- **Your task**: Strip the pictures and reproduce the rest of the listing exactly.

- **Data block**:
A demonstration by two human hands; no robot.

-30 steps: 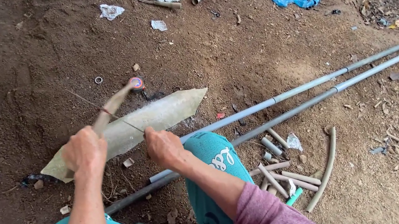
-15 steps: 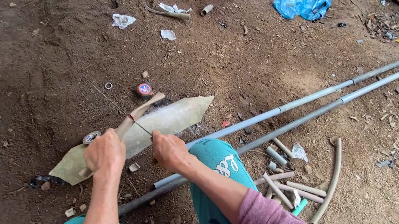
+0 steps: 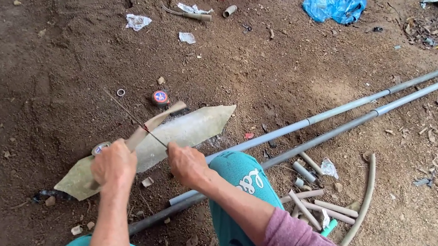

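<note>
While left hand clenches wooden stick, right hand pinches thin wire; best kept taut, stick steady.

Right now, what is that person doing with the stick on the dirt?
A person sits on the dirt ground in teal trousers. Their left hand grips a flat wooden stick tilted above a pointed pale sheet lying on the ground. Their right hand pinches a thin dark wire that crosses the stick. Long grey pipes lie beside their knees, with short pipe offcuts scattered nearby.
</note>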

- **Solved exercise**:
A demonstration by two human hands; no robot.

-30 steps: 
-15 steps: 
+0 steps: 

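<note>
While left hand clenches wooden stick, right hand pinches thin wire; best kept taut, stick steady.

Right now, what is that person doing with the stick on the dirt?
A person sits on the dirt ground in teal trousers. Their left hand grips a flat wooden stick tilted above a pointed pale sheet lying on the ground. Their right hand pinches a thin dark wire that crosses the stick. Long grey pipes lie beside their knees, with short pipe offcuts scattered nearby.
</note>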

Nothing else belongs to the answer.